### GOAL OF THE EXERCISE
Every line below should be repeated exactly.

### RECORDED INFORMATION
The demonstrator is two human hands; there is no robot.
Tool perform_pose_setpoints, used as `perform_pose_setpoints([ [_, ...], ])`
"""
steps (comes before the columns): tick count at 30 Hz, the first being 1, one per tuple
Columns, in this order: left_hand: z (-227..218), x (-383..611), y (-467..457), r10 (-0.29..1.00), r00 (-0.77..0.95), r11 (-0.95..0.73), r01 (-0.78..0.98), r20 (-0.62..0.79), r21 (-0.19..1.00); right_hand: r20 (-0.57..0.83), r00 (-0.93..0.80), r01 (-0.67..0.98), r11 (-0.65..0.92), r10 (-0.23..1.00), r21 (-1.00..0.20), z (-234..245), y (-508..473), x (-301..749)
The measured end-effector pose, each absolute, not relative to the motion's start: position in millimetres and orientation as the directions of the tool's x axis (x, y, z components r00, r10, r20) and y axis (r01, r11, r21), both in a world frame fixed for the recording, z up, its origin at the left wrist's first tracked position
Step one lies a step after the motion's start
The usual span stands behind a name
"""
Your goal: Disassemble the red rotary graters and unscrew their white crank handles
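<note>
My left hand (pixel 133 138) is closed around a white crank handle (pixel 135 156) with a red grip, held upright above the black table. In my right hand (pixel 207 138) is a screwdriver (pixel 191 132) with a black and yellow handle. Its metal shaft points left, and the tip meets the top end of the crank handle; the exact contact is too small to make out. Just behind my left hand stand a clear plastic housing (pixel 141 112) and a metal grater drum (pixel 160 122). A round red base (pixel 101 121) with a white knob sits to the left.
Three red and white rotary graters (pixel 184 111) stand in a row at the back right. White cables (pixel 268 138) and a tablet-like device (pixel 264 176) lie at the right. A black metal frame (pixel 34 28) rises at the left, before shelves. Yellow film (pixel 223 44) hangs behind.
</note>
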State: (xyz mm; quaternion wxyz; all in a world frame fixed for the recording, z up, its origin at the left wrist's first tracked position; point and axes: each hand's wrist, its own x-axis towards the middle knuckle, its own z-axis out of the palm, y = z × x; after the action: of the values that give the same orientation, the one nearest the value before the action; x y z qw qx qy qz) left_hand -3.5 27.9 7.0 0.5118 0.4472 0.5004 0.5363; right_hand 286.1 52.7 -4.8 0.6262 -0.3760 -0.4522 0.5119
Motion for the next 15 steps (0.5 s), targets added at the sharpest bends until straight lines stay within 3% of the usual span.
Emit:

### WRITTEN ANSWER
The demonstrator is two human hands; there is no robot.
Tool perform_pose_setpoints, used as `perform_pose_setpoints([ [_, ...], ])`
"""
steps (comes before the columns): tick count at 30 Hz, the first being 1, one per tuple
Columns, in this order: left_hand: z (-227..218), x (-383..611), y (-467..457), r10 (-0.29..1.00), r00 (-0.77..0.95), r11 (-0.95..0.73), r01 (-0.78..0.98), r20 (-0.62..0.79), r21 (-0.19..1.00); right_hand: r20 (-0.57..0.83), r00 (-0.93..0.80), r01 (-0.67..0.98), r11 (-0.65..0.92), r10 (-0.23..1.00), r21 (-1.00..0.20), z (-234..245), y (-508..473), x (-301..749)
The measured end-effector pose, each absolute, not relative to the motion's start: position in millimetres and orientation as the directions of the tool's x axis (x, y, z components r00, r10, r20) and y axis (r01, r11, r21), both in a world frame fixed for the recording, z up, its origin at the left wrist's first tracked position
Step one lies a step after the motion's start
The usual span stands behind a name
"""
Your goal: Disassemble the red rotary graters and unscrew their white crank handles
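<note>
My left hand (pixel 133 138) is closed around a white crank handle (pixel 135 156) with a red grip, held upright above the black table. In my right hand (pixel 207 138) is a screwdriver (pixel 191 132) with a black and yellow handle. Its metal shaft points left, and the tip meets the top end of the crank handle; the exact contact is too small to make out. Just behind my left hand stand a clear plastic housing (pixel 141 112) and a metal grater drum (pixel 160 122). A round red base (pixel 101 121) with a white knob sits to the left.
Three red and white rotary graters (pixel 184 111) stand in a row at the back right. White cables (pixel 268 138) and a tablet-like device (pixel 264 176) lie at the right. A black metal frame (pixel 34 28) rises at the left, before shelves. Yellow film (pixel 223 44) hangs behind.
</note>
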State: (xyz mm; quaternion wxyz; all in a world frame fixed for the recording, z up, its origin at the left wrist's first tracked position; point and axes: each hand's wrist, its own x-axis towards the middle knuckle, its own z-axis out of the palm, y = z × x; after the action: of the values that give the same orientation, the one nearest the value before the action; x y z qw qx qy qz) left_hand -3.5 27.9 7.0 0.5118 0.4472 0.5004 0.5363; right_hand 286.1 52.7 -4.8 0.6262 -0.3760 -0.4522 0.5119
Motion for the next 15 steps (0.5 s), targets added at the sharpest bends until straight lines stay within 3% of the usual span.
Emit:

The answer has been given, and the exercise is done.